- GOAL OF THE EXERCISE -
Could you retype the listing beneath, keeping each line exactly as it is?

- GIVEN MATERIAL -

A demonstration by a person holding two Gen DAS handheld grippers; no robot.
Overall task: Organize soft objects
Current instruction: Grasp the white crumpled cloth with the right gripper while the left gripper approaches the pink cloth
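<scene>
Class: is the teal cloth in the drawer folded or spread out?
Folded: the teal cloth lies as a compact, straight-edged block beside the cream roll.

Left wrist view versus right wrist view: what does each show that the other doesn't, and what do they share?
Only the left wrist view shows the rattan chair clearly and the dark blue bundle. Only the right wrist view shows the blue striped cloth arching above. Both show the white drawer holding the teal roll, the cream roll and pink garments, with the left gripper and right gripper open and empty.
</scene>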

- EXERCISE RESULT -
A demonstration by a person holding two Gen DAS handheld grippers; no robot.
Overall task: Organize soft objects
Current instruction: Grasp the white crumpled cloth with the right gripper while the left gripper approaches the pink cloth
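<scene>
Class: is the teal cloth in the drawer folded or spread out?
Folded: the teal cloth lies as a compact, straight-edged block beside the cream roll.

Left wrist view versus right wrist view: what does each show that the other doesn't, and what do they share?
Only the left wrist view shows the rattan chair clearly and the dark blue bundle. Only the right wrist view shows the blue striped cloth arching above. Both show the white drawer holding the teal roll, the cream roll and pink garments, with the left gripper and right gripper open and empty.
</scene>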

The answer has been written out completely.